I have two dataframes that are in theory partially identical, with each DF having one other unique additional column. I want to take one of these unique columns and join it onto the opposite dataframe, using matching data from TWO of the shared columns. It would look like this:
df1 =
Column A | Column B | Feature |
---|---|---|
1 | 1 | 'branch' |
2 | 2 | 'trunk' |
df2 =
Column A | Column B | Attribute |
---|---|---|
1 | 1 | 'leaves' |
2 | 2 | 'bark' |
I want to take the 'Attribute' column from df2 and move it to df1 where: (df1[Column A] = df2[Column A]) AND (df1[Column B] = df2[Column B])

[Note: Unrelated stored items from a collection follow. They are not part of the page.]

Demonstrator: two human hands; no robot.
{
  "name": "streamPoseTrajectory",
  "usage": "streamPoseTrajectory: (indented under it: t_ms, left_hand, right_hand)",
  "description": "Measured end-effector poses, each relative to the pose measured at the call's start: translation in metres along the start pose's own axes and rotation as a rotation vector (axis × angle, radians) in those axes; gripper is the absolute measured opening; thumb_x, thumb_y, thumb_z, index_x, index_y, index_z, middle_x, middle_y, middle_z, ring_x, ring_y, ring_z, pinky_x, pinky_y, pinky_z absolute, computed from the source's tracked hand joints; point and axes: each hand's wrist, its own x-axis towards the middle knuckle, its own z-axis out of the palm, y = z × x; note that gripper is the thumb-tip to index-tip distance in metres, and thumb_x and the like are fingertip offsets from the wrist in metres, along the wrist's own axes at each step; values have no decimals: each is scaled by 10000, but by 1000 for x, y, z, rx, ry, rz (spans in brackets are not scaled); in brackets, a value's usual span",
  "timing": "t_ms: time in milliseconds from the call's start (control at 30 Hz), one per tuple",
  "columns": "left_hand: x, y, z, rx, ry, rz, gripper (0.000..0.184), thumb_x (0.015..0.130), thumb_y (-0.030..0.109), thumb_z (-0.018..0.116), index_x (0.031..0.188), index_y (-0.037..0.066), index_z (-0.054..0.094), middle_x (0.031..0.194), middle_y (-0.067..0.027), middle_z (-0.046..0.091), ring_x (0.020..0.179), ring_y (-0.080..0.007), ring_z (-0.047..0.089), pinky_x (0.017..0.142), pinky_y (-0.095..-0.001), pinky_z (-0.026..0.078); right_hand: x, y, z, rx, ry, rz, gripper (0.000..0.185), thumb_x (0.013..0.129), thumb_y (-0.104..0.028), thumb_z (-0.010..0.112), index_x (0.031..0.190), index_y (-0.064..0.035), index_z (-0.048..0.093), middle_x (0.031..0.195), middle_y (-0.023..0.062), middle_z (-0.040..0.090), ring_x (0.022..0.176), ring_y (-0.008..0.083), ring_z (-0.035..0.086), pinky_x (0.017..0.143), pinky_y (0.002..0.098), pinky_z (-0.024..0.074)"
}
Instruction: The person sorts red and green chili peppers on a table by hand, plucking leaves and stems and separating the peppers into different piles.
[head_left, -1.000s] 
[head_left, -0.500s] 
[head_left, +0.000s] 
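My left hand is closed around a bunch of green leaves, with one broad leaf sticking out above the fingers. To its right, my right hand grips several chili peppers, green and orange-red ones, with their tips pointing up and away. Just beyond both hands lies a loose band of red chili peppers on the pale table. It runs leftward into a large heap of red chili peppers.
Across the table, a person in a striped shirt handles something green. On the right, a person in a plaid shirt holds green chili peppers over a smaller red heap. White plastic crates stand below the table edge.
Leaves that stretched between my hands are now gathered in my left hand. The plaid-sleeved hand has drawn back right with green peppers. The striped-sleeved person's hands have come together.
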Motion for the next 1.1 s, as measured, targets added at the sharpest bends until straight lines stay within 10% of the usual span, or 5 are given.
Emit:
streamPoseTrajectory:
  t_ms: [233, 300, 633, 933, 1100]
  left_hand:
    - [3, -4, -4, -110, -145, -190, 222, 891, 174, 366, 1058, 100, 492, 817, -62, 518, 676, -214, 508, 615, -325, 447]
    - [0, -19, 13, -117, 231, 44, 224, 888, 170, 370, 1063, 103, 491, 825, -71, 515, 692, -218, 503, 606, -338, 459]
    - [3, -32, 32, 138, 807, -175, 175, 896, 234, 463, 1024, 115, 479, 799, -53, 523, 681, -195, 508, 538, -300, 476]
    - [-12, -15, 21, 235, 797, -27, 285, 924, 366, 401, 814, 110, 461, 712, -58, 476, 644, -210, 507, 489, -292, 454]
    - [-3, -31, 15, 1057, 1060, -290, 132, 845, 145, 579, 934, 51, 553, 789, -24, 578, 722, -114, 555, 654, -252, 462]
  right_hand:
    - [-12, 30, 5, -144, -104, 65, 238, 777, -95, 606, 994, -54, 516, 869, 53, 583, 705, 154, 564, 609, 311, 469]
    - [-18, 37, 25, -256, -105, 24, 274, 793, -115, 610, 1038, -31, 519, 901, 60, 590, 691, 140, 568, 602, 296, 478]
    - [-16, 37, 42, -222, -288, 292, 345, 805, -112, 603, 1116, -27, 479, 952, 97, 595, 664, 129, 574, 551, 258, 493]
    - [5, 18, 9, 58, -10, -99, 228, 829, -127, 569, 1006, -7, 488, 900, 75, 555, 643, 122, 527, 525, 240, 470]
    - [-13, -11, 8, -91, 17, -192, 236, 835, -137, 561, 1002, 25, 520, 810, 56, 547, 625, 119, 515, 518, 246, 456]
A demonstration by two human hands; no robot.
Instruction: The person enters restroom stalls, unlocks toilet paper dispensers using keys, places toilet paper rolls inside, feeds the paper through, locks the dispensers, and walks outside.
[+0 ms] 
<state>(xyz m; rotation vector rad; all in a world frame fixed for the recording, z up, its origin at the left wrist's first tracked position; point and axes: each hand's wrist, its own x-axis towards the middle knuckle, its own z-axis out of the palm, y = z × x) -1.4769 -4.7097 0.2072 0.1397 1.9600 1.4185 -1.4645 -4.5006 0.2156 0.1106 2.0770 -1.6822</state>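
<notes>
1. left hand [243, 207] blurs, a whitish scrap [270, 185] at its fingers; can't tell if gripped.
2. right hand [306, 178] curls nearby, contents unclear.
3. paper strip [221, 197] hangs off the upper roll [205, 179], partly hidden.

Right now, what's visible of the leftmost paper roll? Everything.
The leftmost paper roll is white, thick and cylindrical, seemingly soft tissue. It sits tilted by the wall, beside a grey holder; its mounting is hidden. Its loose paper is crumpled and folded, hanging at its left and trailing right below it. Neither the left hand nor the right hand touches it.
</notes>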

so the joined df looks like this
Column A | Column B | Feature | Attribute |
---|---|---|---|
1 | 1 | 'branch' | 'leaves' |
2 | 2 | 'trunk' | 'bark' |
In theory since the two dataframes are being created from the same source data, Column A and Column B will always be the same at the same index. But I want to make sure of this, and do a check that both of these columns match. Any help would be appreciated!
(Also, one is a pandas DF and the other is a geoDF, if that makes any difference)
A simple join like df1 = df1.join(df2['Attribute']) seems to work because the df's are being generated from the same source (a gpkg file in this case), but I want to try a double conditional join if possible in case the dataframes are generated differently.